- [WHAT YOU WILL DO]
Excluding pictures, reproduce word for word the lines from the one containing "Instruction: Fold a" through the end of the material below.

- [RAW DATA]
►
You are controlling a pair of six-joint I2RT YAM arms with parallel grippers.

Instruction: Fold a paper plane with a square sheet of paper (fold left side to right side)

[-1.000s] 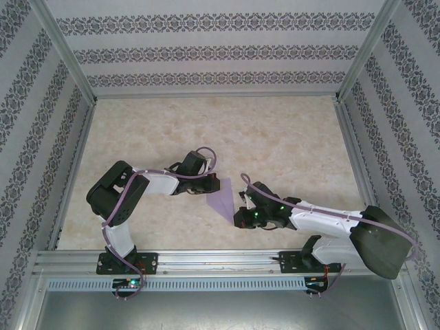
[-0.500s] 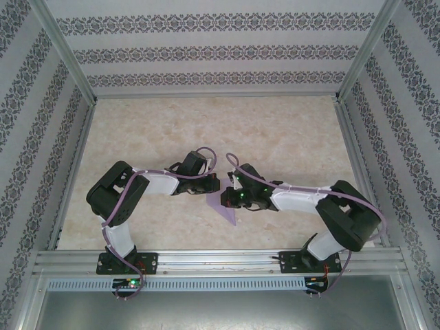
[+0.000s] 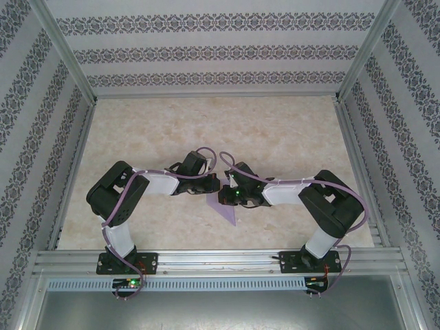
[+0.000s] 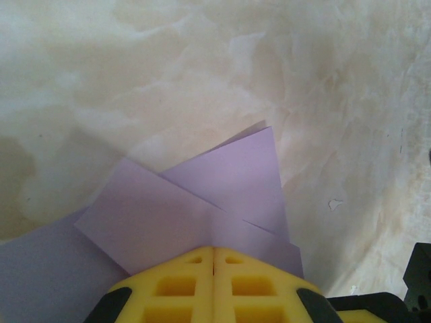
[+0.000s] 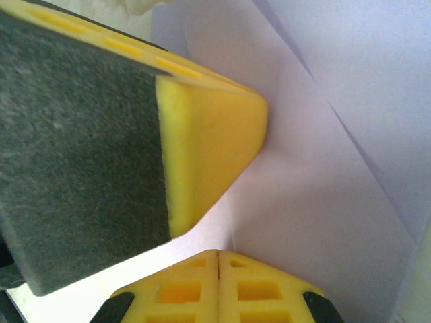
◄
- [EXERCISE SOLUTION]
Instruction: Fold a paper plane with a square sheet of paper (fold left side to right side)

[-1.000s] 
[-0.500s] 
[+0.000s] 
[+0.000s] 
[+0.000s] 

No further output is expected.